Feu d’artifice à défaut d’électricité dans la ville

En témoignent, tous les griots du PCT qui se sont succédés sur la scène du stade Eboué de Brazzaville et les feux d’artifices presqu’interminables qui ont dû coûter des millions. Ce délire pyromane a suscité d’ailleurs la stupéfaction de Claudy Siar, l’animateur de la soirée d’ouverture qui, certainement n’avait jamais vu autant de feux d’artifices pour un évènement culturel ; pas même pour le 14 juillet français. Mais quand on sait qu’au Congo, propagande et gaspillage des fonds publics vont de pair, on se dit tout juste, que ce journaliste /animateur est bien naïf de ne pas s’en être déjà aperçu. Mais cette dérive pyrotechnique, c’était peut-être une manière de compenser le manque de lumière électrique dans la ville...

Que Sassou ait voulu faire d’une pierre deux coups, cela ne fait aucun doute puisque le pseudo-chef d’Etat « réélu » a tenu que les élections aient lieu presqu’en même temps que le FESPAM malgré le report que demandait l’Opposition pour impréparation et pour non maîtrise du corps électoral.

Insipide sélection

Quant à la sélection des artistes qui y ont participé cette année, elle laisse à désirer. En dehors de gros calibres de la musique congolaise comme Les Bantous de la capitale qui fêtaient à l’occasion leur 50e anniversaire et Ferré du Congo-Kinshasa, le plateau n’était pas attractif dans son ensemble. Etait-il nécessaire de faire jouer au FESPAM un Roga-Roga d’Extra- Musica devenu lui aussi griot du gouvernement de Sassou nguesso ? Etait-ce le lieu de rejouer des morceaux comme « Toko voter Sassou » qui ont servi pour la campagne présidentielle ? On ne le dira jamais assez, au Congo, tout est corrompu ; les politiques comme les musiciens. C’est triste de voir Roga-Roga autrefois plein de talent se rabaisser à ce point en jouant la carte ethnique. Allez-y savoir pourquoi Koffi Olomidé, werrason, Papa wemba et les bisso na bisso, invités au festival, ont posé un lapin aux organisateurs.
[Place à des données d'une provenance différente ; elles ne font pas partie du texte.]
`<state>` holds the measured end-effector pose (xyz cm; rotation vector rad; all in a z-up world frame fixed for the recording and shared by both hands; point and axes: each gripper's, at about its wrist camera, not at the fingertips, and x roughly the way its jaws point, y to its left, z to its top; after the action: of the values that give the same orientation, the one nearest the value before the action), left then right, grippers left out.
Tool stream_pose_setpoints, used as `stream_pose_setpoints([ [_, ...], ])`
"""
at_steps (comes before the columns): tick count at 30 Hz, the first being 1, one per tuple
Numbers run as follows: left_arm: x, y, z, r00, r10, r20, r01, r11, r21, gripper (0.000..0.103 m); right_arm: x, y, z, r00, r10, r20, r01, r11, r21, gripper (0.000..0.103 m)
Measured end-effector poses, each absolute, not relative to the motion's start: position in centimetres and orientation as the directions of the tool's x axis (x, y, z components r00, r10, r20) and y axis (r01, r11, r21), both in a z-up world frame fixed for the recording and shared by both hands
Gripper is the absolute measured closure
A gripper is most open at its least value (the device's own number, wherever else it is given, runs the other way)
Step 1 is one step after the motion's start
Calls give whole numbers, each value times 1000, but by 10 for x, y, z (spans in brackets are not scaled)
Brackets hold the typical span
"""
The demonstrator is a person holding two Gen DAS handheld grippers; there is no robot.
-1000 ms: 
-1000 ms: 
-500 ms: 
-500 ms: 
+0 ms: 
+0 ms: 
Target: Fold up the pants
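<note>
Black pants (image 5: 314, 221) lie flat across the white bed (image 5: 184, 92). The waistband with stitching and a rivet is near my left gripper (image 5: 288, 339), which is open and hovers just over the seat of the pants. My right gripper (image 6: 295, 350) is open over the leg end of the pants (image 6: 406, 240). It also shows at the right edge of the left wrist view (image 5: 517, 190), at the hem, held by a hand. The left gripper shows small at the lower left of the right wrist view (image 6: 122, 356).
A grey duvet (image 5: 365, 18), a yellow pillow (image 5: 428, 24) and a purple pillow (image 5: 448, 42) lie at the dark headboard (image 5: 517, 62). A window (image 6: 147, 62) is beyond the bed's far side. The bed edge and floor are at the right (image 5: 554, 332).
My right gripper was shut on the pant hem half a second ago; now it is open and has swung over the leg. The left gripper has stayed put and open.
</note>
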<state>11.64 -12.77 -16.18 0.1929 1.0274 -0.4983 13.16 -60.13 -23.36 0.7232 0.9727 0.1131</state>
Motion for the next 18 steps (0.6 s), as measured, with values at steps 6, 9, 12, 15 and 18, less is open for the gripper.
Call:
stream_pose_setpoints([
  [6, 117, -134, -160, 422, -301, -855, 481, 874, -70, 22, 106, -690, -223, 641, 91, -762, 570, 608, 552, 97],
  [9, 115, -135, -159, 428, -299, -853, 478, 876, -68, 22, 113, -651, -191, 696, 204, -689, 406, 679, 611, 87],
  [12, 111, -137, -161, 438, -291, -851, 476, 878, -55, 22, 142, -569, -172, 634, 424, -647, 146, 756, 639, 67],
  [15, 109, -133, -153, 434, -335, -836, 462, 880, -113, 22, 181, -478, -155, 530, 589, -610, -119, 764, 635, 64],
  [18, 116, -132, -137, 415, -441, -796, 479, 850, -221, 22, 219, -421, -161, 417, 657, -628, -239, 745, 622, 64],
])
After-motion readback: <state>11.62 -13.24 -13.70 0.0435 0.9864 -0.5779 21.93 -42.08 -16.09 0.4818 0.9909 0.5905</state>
On était, en revanche, pris de compassion pour Fanny, cette jeune artiste franco-guyanaise. L’entendre chanter innocemment ses chansons d’amour sur fond de zouk devant le public congolais sans enthousiasme faisait de la peine. La pôvre devait se faire une autre idée du Fespam et n’a eu droit qu’à un public mangeant à peine à sa faim et que les dirigeants voulaient gaver de chimères. Heureux le peuple qui chante et qui danse ?

Spasmes et Fespam

Au finish, le constat est sans appel, le Fespam 2009 a frôlé le fiasco. Trop d’absents parmi les artistes de renom, un public moins enthousiaste, beaucoup d’improvisations dans la programmation. Rien de tel pour rabaisser le niveau d’un évènement qui est le pendant culturel du FESPACO de Ouagadougou et que toute l’Afrique devrait nous envier. Et dire que le Congo est le berceau de la roumba ! Et la mondialisation dans tout ça ? Certainement dans les tiroirs du ministère congolais de la culture, comme d’habitude, et ou les conclusions du forum sur le thème de chaque édition finissent dans les poubelles. Mais alors, quelle idée de parler de mondialisation de la musique africaine quand nos artistes finissent tous griots de politiciens et dictateurs africains pour se faire des sous, au lieu d’investir leurs talents dans la World-Music ? La mondialisation de la musique africaine, ce n’est pas pour demain. C’est un leurre, surtout quand le soi-disant Festival panafricain de la musique se déroule au Congo, un pays de plus en plus isolé au monde.